How the 'All together' campaign went from pitch to page in seven days
A view from Jo Allan

How the government's 'All together' campaign went from pitch to page in seven days

Out of a crisis we have learned just how much more we can achieve together.

Easter weekend 2020 is a bit of a blur. A blur of hastily convened video calls, first-time introductions, fast-moving decisions… then revisions, creative concepts, draft copy and coverwraps. And endless cups of tea. I remember the tea.

Just days earlier a united news industry team had pitched to the government. The idea was so ground-shakingly massive that I was a mixed bag of nail-biting anxiety and nervous energy just thinking about bringing the campaign to life. 

But what none of us expected was the client’s lightning-fast response. They were onboard (fabulous) and they wanted, no actually needed, to go live the following Friday (gulp). 

We were going from pitch to page in just seven days. 

In the news industry there is nothing out of the ordinary about a tight deadline. In fact, that’s what we all thrive on. But this campaign would involve colossal scale by bringing together more than 600 local and national news brands to reach more than 40 million readers. Never before had the whole industry come together like this. 

It was frantic, it was fast, and yes at times I admit I even had my doubts (probably compounded by several media friends who said we could never do it). But the camaraderie and spirit from all those involved was phenomenal. Old rivalries were put aside – there was no time for them anyway – as we pulled together to make this happen.

In the lead up to launch we cut short all the usual processes.
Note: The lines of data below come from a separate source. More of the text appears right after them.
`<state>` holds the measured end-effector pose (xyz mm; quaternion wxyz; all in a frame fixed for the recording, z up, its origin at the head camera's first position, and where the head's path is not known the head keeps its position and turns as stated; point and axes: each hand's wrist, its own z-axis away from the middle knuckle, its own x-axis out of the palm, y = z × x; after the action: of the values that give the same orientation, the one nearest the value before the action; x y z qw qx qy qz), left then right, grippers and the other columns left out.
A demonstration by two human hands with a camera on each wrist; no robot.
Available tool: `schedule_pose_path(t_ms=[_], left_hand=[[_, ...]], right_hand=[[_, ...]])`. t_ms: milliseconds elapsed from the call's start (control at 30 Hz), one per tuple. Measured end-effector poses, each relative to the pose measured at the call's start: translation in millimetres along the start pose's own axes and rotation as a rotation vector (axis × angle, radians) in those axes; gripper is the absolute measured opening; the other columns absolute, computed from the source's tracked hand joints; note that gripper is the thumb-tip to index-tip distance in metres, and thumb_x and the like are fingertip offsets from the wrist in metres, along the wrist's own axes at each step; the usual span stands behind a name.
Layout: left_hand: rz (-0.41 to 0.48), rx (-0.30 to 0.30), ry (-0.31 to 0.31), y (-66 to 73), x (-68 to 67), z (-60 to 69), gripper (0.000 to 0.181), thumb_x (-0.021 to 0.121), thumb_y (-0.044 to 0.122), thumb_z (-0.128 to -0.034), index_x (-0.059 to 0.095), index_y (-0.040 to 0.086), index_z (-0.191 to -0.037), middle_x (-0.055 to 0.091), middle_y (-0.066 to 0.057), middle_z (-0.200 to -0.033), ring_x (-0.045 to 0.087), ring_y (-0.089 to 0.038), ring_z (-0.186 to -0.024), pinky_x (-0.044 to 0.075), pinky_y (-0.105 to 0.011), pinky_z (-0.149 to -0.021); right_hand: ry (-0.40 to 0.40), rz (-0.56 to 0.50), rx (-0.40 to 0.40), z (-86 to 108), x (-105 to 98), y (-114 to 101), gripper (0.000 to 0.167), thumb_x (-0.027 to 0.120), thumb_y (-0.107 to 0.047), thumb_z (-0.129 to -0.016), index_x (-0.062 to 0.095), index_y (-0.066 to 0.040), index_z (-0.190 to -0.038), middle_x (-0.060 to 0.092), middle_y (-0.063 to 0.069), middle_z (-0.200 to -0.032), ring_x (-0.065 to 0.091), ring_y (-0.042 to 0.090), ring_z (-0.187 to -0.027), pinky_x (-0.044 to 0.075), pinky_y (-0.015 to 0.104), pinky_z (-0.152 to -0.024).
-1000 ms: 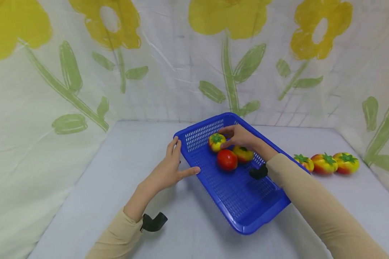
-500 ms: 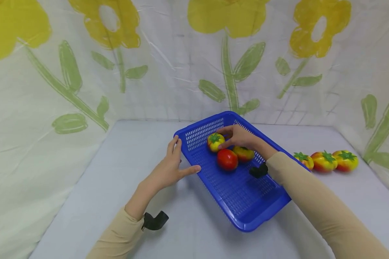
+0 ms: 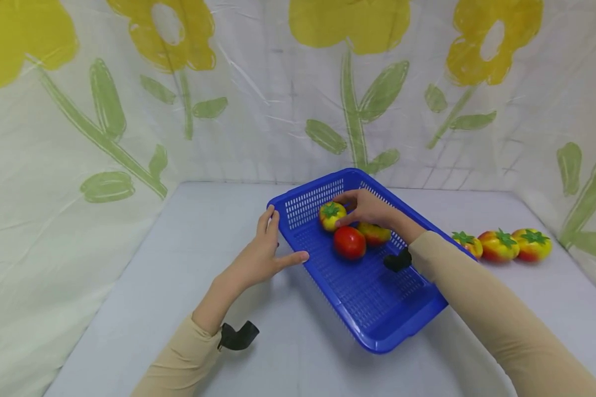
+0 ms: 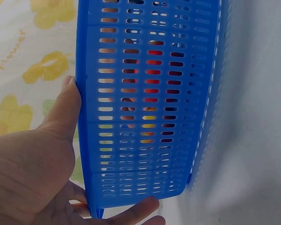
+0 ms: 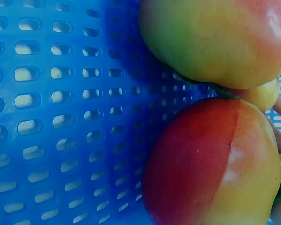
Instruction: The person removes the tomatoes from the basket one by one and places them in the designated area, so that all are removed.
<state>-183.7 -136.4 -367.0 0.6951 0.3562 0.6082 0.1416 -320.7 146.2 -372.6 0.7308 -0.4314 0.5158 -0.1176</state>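
A blue perforated basket (image 3: 372,298) stands at an angle on the table. Inside it my right hand (image 3: 370,209) pinches a yellow-red fruit with a green leafy top (image 3: 330,216), near the far left corner. Touching or close by are a red fruit (image 3: 350,243) and another yellow-red one (image 3: 374,234), partly under the hand. My left hand (image 3: 253,259) rests at the basket's left rim, thumb and fingers spread along it; in the left wrist view the thumb lies against the rim of the basket (image 4: 145,110). The right wrist view shows two fruits (image 5: 210,164) close up, fingers mostly hidden.
Right of the basket, three yellow-red fruits (image 3: 498,246) stand in a row on the white table (image 3: 179,242), the nearest one partly behind the basket's rim. A flower-patterned sheet (image 3: 258,110) hangs behind and at the sides.
Both hands keep almost the same position. The whole head view has shifted slightly, and the fruits in the basket show only tiny differences in place.
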Motion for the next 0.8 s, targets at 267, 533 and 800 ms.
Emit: schedule_pose_path(t_ms=[267, 533, 800], left_hand=[[0.017, -0.001, -0.012, 2.2, -1.7, 1.9, 0.119, 0.064, 0.066, -0.0828, -0.005, 0.002, -0.156, -0.017, -0.009, -0.161, 0.054, -0.032, -0.122, 0.048, -0.042, -0.095], [0.034, -0.007, -0.016, 4.9, -1.8, 2.1, 0.119, 0.066, 0.065, -0.0828, -0.005, 0.002, -0.156, -0.018, -0.009, -0.161, 0.053, -0.033, -0.123, 0.048, -0.043, -0.096], [0.036, -0.015, -0.014, 5.2, -1.9, 1.5, 0.12, 0.067, 0.064, -0.0824, -0.005, 0.003, -0.156, -0.018, -0.008, -0.161, 0.053, -0.034, -0.123, 0.048, -0.043, -0.096]], right_hand=[[-0.007, 0.016, 0.001, 0.3, 0.3, 0.0, 0.063, 0.086, -0.027, -0.078, 0.062, -0.011, -0.134, 0.061, 0.007, -0.129, 0.059, 0.026, -0.108, 0.047, 0.042, -0.096], [-0.034, 0.011, 0.009, 0.9, -0.9, 2.5, 0.065, 0.087, -0.028, -0.077, 0.062, -0.013, -0.135, 0.062, 0.007, -0.126, 0.06, 0.026, -0.105, 0.049, 0.04, -0.093], [-0.047, 0.0, -0.017, -0.4, -1.4, 2.5, 0.067, 0.088, -0.027, -0.075, 0.062, -0.009, -0.135, 0.063, 0.008, -0.126, 0.06, 0.026, -0.104, 0.049, 0.04, -0.093]])
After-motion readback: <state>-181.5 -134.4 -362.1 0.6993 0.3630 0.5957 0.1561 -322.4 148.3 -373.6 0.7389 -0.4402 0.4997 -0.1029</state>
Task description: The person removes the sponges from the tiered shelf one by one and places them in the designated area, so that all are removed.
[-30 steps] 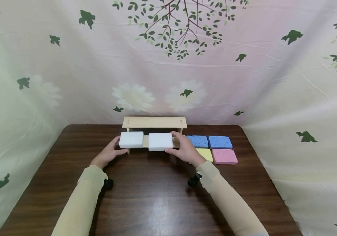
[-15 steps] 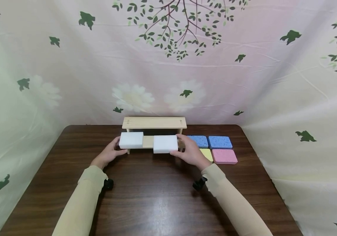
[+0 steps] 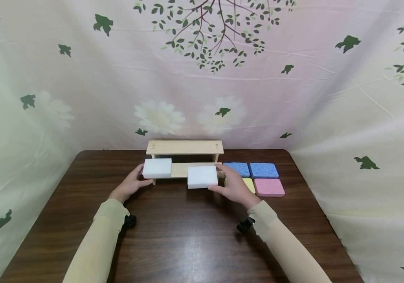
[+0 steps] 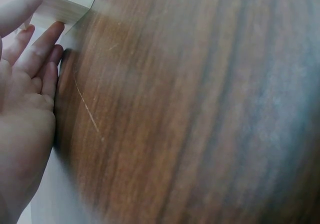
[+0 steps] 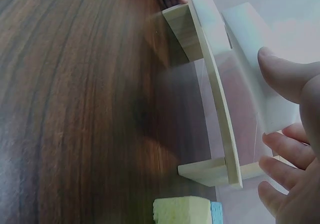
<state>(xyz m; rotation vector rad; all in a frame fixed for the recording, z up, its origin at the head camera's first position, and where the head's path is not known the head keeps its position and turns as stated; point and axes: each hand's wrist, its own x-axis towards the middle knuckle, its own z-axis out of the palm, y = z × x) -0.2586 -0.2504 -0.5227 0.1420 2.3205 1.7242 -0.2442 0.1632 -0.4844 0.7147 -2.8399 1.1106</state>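
Right hand [image 3: 234, 186]: I pinch a white block [image 3: 202, 176] by its right end, at the shelf [image 3: 185, 147] front
Left hand [image 3: 129, 184]: thumb and fingers apart at the second block [image 3: 157, 168], on the lower board [image 3: 179, 169]; whether they grip, I cannot tell
Desk [image 3: 173, 236]: two blue sponges [image 3: 264, 170], a yellow sponge [image 3: 249, 184], a pink sponge [image 3: 269, 187], right of the shelf

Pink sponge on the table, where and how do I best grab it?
Probably from the right, pinching the right end of the pink sponge across its front and back edges. It lies flat, front and right sides open; the yellow sponge is close on the left, and a blue sponge close behind may leave little room there.
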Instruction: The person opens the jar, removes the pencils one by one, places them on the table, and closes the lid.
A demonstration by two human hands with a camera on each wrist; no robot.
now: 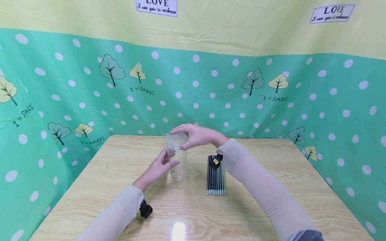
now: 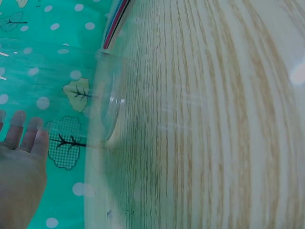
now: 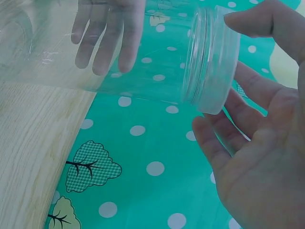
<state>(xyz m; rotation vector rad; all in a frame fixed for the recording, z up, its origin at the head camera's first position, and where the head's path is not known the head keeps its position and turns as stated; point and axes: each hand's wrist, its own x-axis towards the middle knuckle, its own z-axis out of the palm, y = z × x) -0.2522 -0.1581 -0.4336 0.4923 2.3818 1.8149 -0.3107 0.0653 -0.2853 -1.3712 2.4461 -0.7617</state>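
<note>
A clear, see-through jar [image 1: 182, 162] with a clear lid [image 1: 177, 141] stands upright near the middle of the table; whether its base touches the tabletop, I cannot tell. My left hand [image 1: 157, 168] holds the jar's body from the left, and its fingers show through the clear wall in the right wrist view. From above and the right, my right hand [image 1: 199, 135] grips the lid. The right wrist view has the thumb on one side of the lid's rim [image 3: 221, 62] and fingers on the other. The jar looks empty.
A row of dark pencils [image 1: 215, 182] with pale ends lies on the wooden table [image 1: 256, 201], right of the jar and partly under my right wrist. Behind the table hangs a green and yellow cloth [image 1: 205, 87] with dots and trees.
</note>
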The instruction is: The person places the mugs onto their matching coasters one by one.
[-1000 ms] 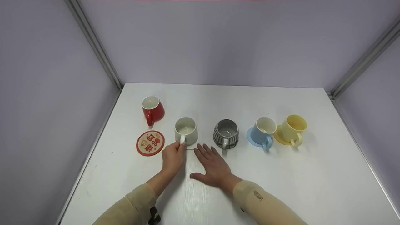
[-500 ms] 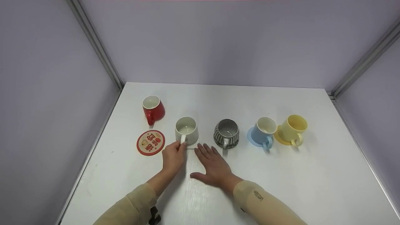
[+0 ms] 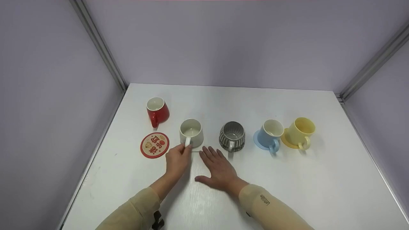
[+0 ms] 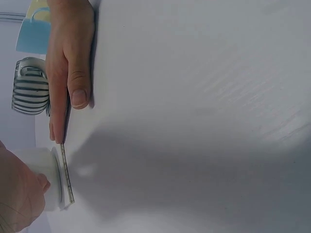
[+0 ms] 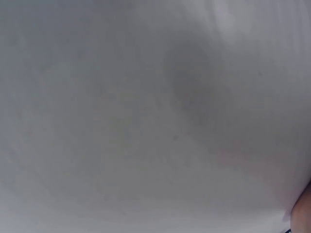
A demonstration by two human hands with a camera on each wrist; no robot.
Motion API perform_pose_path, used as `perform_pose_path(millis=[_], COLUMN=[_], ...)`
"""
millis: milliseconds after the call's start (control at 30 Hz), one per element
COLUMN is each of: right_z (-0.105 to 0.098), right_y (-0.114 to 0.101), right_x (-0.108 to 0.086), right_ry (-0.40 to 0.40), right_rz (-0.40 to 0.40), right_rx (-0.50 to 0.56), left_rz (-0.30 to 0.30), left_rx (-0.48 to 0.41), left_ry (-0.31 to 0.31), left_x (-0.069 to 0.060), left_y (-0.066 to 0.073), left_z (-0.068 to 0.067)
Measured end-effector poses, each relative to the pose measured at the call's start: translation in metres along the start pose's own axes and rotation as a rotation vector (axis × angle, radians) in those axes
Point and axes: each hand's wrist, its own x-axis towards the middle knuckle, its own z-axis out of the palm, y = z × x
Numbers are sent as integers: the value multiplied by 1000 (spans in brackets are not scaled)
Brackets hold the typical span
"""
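Observation:
The white mug (image 3: 197, 140) stands upright left of the table's middle, its handle toward me. My left hand (image 3: 176, 161) pinches the low end of that handle between thumb and fingers. Under the mug shows the straight edge of a thin pale coaster (image 4: 67, 177), clearest in the left wrist view. My right hand (image 3: 220, 171) lies palm down with straight fingers, its fingertips at the coaster's right end. Just beyond them a grey striped mug (image 3: 231, 135) sits on a dark patterned coaster. The right wrist view holds little but blurred white tabletop.
A red mug (image 3: 159, 115) stands at the back left, directly behind a round red-rimmed coaster (image 3: 154, 145). Toward the right, a blue mug (image 3: 266, 137) rests on a blue coaster (image 3: 257, 140), and a yellow mug (image 3: 297, 135) on a yellow coaster (image 3: 286, 140). Walls enclose the table.
Both hands and all the mugs keep their places. Only a very slight shift of the whole head view shows.

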Motion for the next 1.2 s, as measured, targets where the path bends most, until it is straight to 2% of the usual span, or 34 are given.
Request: perform_pose_path(millis=[267, 600, 767, 933, 1100, 1200], right_z=[0, -4, -3, -3, -6, -7], right_y=[-2, -5, -5, -5, -5, -4], right_x=[2, 0, 0, -1, -2, -3], right_ry=[-19, 28, 15, 30, 11, -6], right_rz=[1, -25, -16, -30, -24, -17], right_rx=[-8, 15, 26, 41, 60, 64], left_rz=[-11, -47, -38, -37, -38, -40], left_rx=[-17, -44, -50, -53, -64, -62], left_ry=[-16, -27, 14, 68, 97, 137], left_x=[-2, -5, -3, 2, 14, 24], left_y=[0, 0, 1, 3, 8, 11], left_z=[-5, -14, -20, -32, -49, -60])
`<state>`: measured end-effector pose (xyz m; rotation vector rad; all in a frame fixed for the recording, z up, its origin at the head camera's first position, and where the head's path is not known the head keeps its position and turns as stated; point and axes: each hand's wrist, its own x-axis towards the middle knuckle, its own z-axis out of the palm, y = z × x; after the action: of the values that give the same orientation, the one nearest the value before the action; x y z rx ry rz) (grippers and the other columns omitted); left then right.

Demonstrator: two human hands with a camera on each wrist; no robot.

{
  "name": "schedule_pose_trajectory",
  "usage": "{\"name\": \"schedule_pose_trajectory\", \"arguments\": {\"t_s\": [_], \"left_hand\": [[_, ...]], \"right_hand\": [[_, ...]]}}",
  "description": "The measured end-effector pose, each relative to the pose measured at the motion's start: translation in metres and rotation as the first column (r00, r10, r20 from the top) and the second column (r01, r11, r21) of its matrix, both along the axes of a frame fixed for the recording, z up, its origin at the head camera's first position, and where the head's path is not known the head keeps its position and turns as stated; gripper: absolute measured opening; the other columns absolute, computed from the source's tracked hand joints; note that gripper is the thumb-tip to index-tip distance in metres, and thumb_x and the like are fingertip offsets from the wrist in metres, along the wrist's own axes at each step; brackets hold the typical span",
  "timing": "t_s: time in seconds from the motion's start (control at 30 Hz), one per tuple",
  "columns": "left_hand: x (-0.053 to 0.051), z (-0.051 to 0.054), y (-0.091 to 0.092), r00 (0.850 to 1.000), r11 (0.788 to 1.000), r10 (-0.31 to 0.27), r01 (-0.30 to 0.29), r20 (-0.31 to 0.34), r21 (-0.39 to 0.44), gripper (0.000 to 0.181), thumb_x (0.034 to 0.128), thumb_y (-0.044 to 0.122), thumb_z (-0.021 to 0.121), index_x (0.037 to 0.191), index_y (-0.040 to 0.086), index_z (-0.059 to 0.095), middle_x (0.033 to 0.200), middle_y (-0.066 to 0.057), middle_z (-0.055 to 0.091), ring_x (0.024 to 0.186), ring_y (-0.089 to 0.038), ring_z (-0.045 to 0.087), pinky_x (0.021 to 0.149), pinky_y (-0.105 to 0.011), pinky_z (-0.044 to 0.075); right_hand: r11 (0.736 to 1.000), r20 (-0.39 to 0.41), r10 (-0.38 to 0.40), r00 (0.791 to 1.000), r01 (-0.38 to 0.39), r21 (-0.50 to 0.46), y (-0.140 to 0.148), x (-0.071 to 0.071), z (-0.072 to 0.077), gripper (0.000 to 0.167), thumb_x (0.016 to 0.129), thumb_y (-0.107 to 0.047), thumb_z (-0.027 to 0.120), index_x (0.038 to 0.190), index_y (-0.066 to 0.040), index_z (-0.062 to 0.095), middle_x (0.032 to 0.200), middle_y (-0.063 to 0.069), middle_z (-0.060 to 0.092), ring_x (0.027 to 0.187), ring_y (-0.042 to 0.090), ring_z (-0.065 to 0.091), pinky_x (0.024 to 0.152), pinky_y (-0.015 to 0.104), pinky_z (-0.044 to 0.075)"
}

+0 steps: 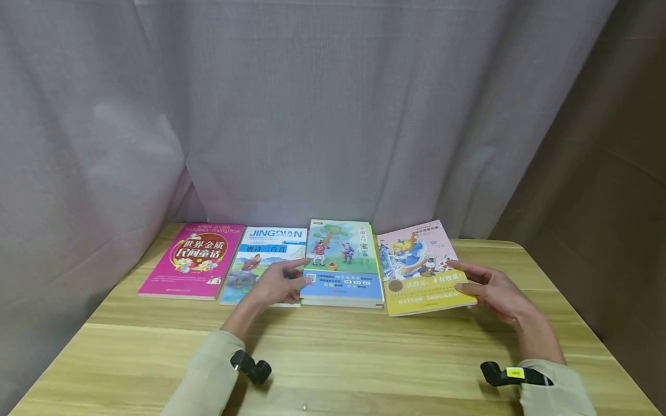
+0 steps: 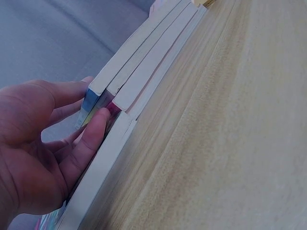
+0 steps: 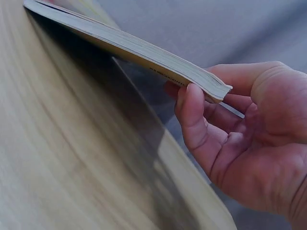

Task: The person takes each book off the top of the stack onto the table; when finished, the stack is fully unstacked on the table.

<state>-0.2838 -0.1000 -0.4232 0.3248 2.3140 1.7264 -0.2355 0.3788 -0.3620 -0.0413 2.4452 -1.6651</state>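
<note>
In the head view, the Alice storybook (image 1: 416, 257) is at the right end of a row of books on the counter (image 1: 390, 358), turned a little crooked. The right hand (image 1: 502, 297) pinches its right side. The left hand (image 1: 276, 286) reaches to the left side of the Chinese fables book (image 1: 340, 248), with its pointing finger nearly straight. The two hands are well apart. The Tang poems book (image 1: 250, 271) is partly under the left hand, and the pink folk tales book (image 1: 192, 263) lies at the left end.

In the left wrist view, the fables book tops a small stack. The thumb and a finger touch its corner and side, not wrapped around it. The stack should be heavier than one book, and smooth covers may slip, so it is best pushed low and flat from the side.

In the right wrist view, the storybook's held end is up off the counter, with a dark shadow below. It looks like a paperback, so it should be light and a bit bendy. A firm pinch through all the pages, near the middle of its side, should stop it drooping or creasing.
</note>
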Motion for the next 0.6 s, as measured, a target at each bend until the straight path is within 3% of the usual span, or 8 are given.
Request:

Myself and a small team from Newsworks developed and finalised the creative, sought client sign-off before working with the chief revenue officers of the respective publishers to ensure the right copy was delivered to the right title, and ahead of deadline.

It was a week like no other, but it was worth it because the morning of 17 April was monumental. The newsstands and news sites the length and breadth of the country stood out boldly with the same unified frontpage message: 

“Stay at home for the NHS, your family, your neighbours, your nation, the world and life itself.” 

In paper, the back pages doubled up as posters featuring the rainbow – which had been adopted as the symbol of support for our key frontline workers – and would go on to be displayed in the front windows of many households across the nation.

The response was incredible. My phone didn’t stopping buzzing all day long. And neither did I. Social media was also abuzz with images of our coverwraps as people shared what the industry had achieved.   

In just a week we had achieved the single biggest news brand collaboration the UK had ever seen and in doing so we had launched the most important public information campaign in a generation.  

We were breaking new ground proving that we could deliver a campaign of unrivalled scale and agility, and in a tone of voice our readers could relate to. And relate to it they did, as the recall and engagement scores would later reveal.   

But there was no time for celebrating. The days that followed seemed to morph into one as we quickly recruited project managers, researchers, creatives, designers, ad ops teams and many more.

From there we formally established Team Nation, a core team of 35 experts from across all publishers and media agency OmniGov, to run the campaign. In quick succession, local case studies celebrated frontline heroes, supported businesses and responded rapidly to government public health advice.   

Working with the rigour and speed of a newsroom, the team has gone on to deliver more than 60 briefs so far, across 20 areas of government advice – including mental health, returning to school, vaccines and testing – publishing well over 50,000 pages of support and advice. And what’s even more inspiring is that that the team has never met before – well, not beyond Zoom anyway. 

So, as we approach the year anniversary of the “All Together” campaign, and against a backdrop we could never have predicted, I am proud to have been part of an industry that came together to act as one, and under some of the most challenging circumstances.

In the interests of delivering public information at a time when the nation needed it most, we have helped deepen public awareness, build trust and change behaviours. 

That’s why 17 April 2020 will always be a significant date for me. But it will also be a significant milestone for the news industry too. Why? Because out of a crisis we have learned just how much more we can achieve together.